▶ **THE TASK**
Please restate, word for word, the lines below that begin at the one with "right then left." and end at the one with "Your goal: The". Leave out all other lines.

(Excerpts from a dataset)
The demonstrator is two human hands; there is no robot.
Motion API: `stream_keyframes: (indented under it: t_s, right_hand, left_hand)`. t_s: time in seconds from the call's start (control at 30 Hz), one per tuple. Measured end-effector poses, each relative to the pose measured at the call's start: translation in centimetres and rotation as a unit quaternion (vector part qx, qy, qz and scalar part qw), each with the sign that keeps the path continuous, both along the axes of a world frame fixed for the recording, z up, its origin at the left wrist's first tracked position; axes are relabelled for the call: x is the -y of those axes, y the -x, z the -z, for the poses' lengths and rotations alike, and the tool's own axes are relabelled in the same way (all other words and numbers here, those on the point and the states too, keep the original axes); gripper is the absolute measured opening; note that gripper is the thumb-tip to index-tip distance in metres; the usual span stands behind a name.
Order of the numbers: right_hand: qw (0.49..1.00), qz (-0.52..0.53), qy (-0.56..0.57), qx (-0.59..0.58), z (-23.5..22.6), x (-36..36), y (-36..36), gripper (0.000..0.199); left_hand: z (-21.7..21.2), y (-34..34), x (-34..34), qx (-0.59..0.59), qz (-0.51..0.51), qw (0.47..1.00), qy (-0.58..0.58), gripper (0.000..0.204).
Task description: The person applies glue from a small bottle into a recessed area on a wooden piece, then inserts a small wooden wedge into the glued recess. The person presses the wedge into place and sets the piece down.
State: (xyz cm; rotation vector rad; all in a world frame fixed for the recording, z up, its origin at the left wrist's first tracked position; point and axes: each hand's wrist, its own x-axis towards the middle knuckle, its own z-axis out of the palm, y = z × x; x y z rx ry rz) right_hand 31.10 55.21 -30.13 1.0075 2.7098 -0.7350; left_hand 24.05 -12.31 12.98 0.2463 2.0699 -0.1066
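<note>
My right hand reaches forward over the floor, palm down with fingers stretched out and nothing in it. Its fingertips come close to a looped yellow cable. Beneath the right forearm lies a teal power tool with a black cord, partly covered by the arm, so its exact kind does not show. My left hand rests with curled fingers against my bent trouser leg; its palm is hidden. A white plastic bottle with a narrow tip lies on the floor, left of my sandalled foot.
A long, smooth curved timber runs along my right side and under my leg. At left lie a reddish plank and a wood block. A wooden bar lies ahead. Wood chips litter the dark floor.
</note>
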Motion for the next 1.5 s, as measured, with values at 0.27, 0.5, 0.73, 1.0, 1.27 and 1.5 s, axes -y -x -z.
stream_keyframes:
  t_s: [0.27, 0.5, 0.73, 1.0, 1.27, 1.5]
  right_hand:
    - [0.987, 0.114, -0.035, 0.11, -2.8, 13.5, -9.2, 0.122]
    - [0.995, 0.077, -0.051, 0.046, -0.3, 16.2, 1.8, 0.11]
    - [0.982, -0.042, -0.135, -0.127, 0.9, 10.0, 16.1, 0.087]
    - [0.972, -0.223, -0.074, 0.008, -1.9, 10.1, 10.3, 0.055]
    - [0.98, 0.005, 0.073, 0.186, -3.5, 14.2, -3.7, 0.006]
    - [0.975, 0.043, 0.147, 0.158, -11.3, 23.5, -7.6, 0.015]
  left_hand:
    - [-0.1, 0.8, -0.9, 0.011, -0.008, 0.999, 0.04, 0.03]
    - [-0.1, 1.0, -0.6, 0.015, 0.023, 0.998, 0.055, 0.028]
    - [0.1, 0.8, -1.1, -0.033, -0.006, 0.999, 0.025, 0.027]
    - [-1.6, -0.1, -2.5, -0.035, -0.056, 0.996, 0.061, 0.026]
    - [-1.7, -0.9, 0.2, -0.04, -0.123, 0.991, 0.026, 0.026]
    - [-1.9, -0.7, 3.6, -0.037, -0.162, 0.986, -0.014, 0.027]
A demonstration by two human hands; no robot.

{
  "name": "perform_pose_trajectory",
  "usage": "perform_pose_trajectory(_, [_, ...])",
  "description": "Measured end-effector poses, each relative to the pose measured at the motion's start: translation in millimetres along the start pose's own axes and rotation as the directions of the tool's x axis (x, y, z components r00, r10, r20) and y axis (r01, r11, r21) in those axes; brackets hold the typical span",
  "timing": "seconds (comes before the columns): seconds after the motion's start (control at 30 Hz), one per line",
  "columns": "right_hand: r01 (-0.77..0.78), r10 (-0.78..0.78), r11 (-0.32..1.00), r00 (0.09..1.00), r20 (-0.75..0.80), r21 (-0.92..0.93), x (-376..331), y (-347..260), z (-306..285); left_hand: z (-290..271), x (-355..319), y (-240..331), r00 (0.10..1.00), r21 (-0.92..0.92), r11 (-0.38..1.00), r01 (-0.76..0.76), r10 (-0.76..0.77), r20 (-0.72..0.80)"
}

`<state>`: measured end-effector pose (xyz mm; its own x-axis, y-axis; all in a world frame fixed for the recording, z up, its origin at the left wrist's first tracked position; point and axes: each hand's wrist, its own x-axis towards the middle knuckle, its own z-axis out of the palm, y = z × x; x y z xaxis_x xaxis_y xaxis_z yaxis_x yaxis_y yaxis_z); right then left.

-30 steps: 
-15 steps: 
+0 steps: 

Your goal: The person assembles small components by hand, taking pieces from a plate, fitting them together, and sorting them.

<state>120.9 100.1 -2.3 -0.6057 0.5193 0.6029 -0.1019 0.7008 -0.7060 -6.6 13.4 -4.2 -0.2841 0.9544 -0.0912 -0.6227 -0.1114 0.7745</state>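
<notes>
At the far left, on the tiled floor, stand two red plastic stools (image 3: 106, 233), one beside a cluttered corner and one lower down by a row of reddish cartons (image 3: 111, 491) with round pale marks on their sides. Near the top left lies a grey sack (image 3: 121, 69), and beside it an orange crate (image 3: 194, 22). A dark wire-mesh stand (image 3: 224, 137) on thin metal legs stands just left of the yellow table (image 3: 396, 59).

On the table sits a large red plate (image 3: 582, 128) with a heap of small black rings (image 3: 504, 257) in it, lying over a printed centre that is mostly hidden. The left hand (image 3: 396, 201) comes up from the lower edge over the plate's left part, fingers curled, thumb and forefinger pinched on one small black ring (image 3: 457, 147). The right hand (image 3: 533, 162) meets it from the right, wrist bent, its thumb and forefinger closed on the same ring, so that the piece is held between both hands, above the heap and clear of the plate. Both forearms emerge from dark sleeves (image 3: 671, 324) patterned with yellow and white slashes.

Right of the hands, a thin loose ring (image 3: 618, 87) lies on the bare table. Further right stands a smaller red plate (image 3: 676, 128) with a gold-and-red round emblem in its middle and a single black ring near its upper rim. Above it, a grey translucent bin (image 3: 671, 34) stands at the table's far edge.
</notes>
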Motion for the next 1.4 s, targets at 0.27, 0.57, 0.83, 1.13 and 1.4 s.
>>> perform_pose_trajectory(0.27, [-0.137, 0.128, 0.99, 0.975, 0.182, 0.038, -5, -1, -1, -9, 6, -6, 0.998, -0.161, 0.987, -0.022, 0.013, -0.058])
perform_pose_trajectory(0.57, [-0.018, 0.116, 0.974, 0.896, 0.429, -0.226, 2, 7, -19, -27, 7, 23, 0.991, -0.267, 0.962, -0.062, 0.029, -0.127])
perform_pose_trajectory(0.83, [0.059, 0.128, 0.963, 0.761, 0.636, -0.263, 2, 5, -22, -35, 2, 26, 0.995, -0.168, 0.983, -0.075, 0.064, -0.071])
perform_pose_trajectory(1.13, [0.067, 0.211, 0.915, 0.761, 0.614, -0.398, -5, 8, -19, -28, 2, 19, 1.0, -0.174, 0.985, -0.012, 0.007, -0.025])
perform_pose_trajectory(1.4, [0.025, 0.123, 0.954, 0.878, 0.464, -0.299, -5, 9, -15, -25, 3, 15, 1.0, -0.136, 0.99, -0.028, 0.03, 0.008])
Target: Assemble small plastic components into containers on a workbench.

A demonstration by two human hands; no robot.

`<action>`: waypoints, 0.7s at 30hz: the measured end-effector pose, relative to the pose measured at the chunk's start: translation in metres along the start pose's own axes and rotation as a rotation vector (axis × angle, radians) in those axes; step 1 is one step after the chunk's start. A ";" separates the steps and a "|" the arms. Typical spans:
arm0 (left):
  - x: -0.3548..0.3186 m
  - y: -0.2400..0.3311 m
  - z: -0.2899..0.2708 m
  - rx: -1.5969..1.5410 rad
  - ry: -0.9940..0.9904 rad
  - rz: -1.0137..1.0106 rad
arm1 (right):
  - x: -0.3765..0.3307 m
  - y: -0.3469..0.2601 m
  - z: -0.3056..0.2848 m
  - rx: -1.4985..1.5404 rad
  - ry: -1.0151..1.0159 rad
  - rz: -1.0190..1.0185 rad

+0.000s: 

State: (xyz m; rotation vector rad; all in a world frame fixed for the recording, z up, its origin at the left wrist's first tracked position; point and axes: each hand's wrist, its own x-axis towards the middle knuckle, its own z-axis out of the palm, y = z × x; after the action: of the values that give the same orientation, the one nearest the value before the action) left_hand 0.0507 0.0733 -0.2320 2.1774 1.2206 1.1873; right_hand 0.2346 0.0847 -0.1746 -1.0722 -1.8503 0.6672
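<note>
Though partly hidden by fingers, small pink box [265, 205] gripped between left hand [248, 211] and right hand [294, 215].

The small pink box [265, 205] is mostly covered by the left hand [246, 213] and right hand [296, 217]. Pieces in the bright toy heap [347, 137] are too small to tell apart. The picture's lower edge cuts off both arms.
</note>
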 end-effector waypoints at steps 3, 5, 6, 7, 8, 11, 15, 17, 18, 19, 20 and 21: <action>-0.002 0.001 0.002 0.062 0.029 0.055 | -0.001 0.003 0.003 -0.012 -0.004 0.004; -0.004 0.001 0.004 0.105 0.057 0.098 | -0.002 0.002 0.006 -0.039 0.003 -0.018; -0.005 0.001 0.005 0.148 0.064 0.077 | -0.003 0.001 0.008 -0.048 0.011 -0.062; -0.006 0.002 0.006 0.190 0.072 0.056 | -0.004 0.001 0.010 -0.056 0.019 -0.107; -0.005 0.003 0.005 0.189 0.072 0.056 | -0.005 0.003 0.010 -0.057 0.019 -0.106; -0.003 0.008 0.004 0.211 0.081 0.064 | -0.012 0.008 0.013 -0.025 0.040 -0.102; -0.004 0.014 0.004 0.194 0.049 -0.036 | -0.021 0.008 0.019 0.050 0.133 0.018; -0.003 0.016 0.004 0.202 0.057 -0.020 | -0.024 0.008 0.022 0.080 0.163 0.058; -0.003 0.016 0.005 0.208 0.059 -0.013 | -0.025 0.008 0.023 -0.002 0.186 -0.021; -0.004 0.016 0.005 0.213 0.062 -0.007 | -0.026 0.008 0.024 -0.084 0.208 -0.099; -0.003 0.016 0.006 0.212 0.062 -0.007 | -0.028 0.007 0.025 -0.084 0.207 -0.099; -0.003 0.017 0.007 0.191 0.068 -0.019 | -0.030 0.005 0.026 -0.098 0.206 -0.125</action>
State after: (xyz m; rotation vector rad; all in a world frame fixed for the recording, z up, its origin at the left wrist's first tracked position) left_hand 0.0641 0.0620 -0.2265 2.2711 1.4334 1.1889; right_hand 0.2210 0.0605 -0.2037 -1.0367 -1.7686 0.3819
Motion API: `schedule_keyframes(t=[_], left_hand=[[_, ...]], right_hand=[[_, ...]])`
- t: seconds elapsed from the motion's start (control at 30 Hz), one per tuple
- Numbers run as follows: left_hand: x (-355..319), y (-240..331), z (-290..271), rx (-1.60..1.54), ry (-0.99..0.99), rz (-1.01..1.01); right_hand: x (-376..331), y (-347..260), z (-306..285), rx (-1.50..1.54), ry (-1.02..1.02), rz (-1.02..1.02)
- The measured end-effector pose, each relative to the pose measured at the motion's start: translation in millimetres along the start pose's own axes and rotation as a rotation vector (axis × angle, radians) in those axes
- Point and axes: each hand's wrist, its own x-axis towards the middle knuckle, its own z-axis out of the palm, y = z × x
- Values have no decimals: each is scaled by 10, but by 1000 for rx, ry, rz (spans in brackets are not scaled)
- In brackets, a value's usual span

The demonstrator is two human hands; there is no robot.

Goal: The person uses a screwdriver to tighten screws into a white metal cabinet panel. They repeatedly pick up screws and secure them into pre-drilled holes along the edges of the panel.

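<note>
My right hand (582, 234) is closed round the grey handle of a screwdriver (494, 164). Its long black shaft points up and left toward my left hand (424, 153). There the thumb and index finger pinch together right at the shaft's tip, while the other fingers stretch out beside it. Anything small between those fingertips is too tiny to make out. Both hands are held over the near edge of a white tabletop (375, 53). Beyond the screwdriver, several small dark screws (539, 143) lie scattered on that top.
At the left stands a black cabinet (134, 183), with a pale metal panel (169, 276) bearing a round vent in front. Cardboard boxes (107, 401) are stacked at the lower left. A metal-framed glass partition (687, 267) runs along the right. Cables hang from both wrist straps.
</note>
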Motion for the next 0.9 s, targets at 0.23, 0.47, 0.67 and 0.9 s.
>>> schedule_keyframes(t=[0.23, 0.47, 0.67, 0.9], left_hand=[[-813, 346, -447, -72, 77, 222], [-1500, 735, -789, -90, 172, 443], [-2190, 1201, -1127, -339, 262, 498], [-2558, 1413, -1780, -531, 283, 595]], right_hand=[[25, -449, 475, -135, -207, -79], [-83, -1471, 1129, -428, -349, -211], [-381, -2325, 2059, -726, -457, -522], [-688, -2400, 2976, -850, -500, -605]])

▶ **EXPECTED ANSWER**
`<state>`: measured end-effector pose (xyz mm; its own x-axis, y-axis; all in a world frame fixed for the recording, z up, its origin at the left wrist's first tracked position; point and axes: each hand's wrist, its own x-axis towards the middle knuckle, its own z-axis out of the palm, y = z × x; x y z xaxis_x xaxis_y xaxis_z yaxis_x yaxis_y yaxis_z); right then left.

-30 steps: 
-15 steps: 
+0 steps: 

Your goal: The person assembles small components by hand, taking pieces from a plate, fitting them together, and sorting them.

This completes the response.